Scheduling#

Because Cosmos uses Airflow to power scheduling, you can leverage Airflow’s scheduling capabilities to schedule your dbt projects. This includes cron-based scheduling, timetables, and data-aware scheduling. For more info on Airflow’s scheduling capabilities, check out the Airflow documentation or check out the Astronomer documentation.

Time-Based Scheduling#

To schedule a dbt project on a time-based schedule, you can use Airflow’s scheduling options.
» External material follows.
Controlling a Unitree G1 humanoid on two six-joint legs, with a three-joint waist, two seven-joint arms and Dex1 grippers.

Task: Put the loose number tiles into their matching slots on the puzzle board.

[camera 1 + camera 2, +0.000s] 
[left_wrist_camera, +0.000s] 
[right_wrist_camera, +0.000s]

For example, to run a dbt project every day starting on January 1, 2023, you can use the following DAG:

from cosmos import DbtDag

jaffle_shop = DbtDag(
    # ...
    start_date=datetime(2023, 1, 1),
    schedule="@daily",
)

Data-Aware Scheduling#

Apache Airflow 2.4 introduced the concept of scheduling based on Datasets.

By default, if Airflow 2.4 or higher is used, Cosmos emits Airflow Datasets when running dbt projects. This allows you to use Airflow’s data-aware scheduling capabilities to schedule your dbt projects. Cosmos emits datasets using the OpenLineage URI format, as detailed in the OpenLineage Naming Convention.

Cosmos calculates these URIs during the task execution, by using the library OpenLineage Integration Common.

This block illustrates a Cosmos-generated dataset for Postgres:

Dataset("postgres://host:5432/database.schema.table")

For example, let’s say you have:

  • A dbt project (project_one) with a model called my_model that runs daily

  • A second dbt project (project_two) with a model called my_other_model that you want to run immediately after my_model

We are assuming that the Database used is Postgres, the host is host, the database is database and the schema is schema.

Then, you can use Airflow’s data-aware scheduling capabilities to schedule my_other_model to run after my_model. For example, you can use the following DAGs:

from cosmos import DbtDag

project_one = DbtDag(
    # ...
    start_date=datetime(2023, 1, 1),
    schedule="@daily",
)

project_two = DbtDag(
    schedule=[Dataset("postgres://host:5432/database.schema.my_model")],
    dbt_project_name="project_two",
)

In this scenario, project_one runs once a day and project_two runs immediately after project_one. You can view these dependencies in Airflow’s UI.